**Task objective:** Exactly as written, print every line of the listing below and omit its pictures.

**Source material:**
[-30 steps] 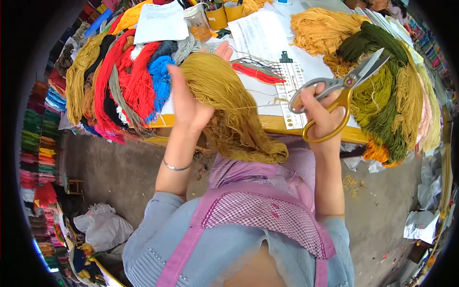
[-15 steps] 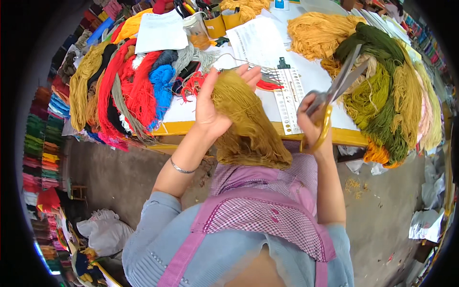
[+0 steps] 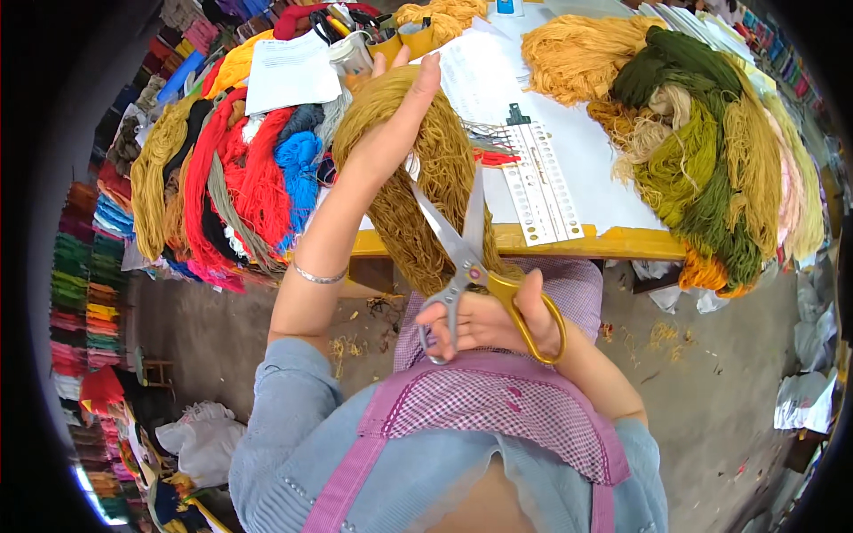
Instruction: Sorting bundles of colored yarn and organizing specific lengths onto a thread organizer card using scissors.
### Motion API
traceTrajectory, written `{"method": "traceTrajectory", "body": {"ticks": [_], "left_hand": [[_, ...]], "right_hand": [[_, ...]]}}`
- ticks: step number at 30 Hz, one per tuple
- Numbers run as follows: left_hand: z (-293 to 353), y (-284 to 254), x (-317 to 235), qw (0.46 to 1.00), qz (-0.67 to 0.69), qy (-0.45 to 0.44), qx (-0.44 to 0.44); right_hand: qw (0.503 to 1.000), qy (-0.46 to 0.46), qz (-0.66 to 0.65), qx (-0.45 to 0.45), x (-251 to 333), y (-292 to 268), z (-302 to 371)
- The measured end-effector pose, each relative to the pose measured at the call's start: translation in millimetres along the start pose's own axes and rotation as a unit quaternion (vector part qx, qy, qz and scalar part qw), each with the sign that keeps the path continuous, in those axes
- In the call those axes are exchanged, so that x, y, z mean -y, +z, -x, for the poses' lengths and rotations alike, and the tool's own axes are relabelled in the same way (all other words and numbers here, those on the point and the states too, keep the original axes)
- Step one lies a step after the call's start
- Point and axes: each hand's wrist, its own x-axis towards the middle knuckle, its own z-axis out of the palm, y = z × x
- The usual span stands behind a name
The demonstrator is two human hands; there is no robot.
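A thick skein of olive-gold yarn hangs from my raised left hand in front of the table edge. The thumb lies in front of the yarn and the fingertips show above it, so the strands pass between them. Below, my right hand holds large scissors with one grey and one gold handle, fingers through the loops. Their blades are spread and point up at the skein, one on its left part and one near its right side. Whether the blades are in among the strands I cannot tell.
Red, blue, black and gold skeins drape over the table's left side; green and olive ones hang off its right. Between them lie a punched card with thread samples and papers. A jar and pen holders stand behind.
The scissors have swung from the right, above the table, to the front of the skein, blades still spread. My left hand has risen and moved left with the yarn, which hangs longer.
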Motion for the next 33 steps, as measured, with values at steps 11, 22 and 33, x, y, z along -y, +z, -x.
{"method": "traceTrajectory", "body": {"ticks": [11, 22, 33], "left_hand": [[94, 12, -16, 0.882, 0.465, -0.063, 0.050], [103, 34, 67, 0.831, 0.515, -0.105, 0.184], [99, 52, 31, 0.824, 0.461, -0.157, 0.289]], "right_hand": [[0.991, -0.064, 0.068, -0.101, 15, -12, -22], [0.945, -0.024, 0.143, -0.292, 0, -17, 3], [0.950, -0.049, 0.102, -0.292, -9, -21, 4]]}}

**Written answer:**
[-30 steps] 
[-15 steps] 
[+0 steps] 
Instruction: Sorting bundles of colored yarn and organizing specific lengths onto a thread organizer card using scissors.
### Motion API
traceTrajectory, written `{"method": "traceTrajectory", "body": {"ticks": [_], "left_hand": [[_, ...]], "right_hand": [[_, ...]]}}`
- ticks: step number at 30 Hz, one per tuple
- Numbers run as follows: left_hand: z (-293 to 353), y (-284 to 254), x (-317 to 235), qw (0.46 to 1.00), qz (-0.67 to 0.69), qy (-0.45 to 0.44), qx (-0.44 to 0.44); right_hand: qw (0.503 to 1.000), qy (-0.46 to 0.46), qz (-0.66 to 0.65), qx (-0.45 to 0.45), x (-251 to 333), y (-292 to 268), z (-302 to 371)
- The measured end-effector pose, each relative to the pose measured at the call's start: translation in millimetres along the start pose's own axes and rotation as a unit quaternion (vector part qx, qy, qz and scalar part qw), each with the sign that keeps the path continuous, in those axes
- In the call those axes are exchanged, so that x, y, z mean -y, +z, -x, for the poses' lengths and rotations alike, and the tool's own axes are relabelled in the same way (all other words and numbers here, those on the point and the states too, keep the original axes)
- Step one lies a step after the call's start
- Point and axes: each hand's wrist, its own x-axis towards the middle knuckle, its own z-axis out of the palm, y = z × x
- The usual span stands behind a name
The demonstrator is two human hands; there is no robot.
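A thick skein of olive-gold yarn hangs from my raised left hand in front of the table edge. The thumb lies in front of the yarn and the fingertips show above it, so the strands pass between them. Below, my right hand holds large scissors with one grey and one gold handle, fingers through the loops. Their blades are spread and point up at the skein, one on its left part and one near its right side. Whether the blades are in among the strands I cannot tell.
Red, blue, black and gold skeins drape over the table's left side; green and olive ones hang off its right. Between them lie a punched card with thread samples and papers. A jar and pen holders stand behind.
The scissors have swung from the right, above the table, to the front of the skein, blades still spread. My left hand has risen and moved left with the yarn, which hangs longer.
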Motion for the next 33 steps, as measured, with values at steps 11, 22 and 33, x, y, z along -y, +z, -x.
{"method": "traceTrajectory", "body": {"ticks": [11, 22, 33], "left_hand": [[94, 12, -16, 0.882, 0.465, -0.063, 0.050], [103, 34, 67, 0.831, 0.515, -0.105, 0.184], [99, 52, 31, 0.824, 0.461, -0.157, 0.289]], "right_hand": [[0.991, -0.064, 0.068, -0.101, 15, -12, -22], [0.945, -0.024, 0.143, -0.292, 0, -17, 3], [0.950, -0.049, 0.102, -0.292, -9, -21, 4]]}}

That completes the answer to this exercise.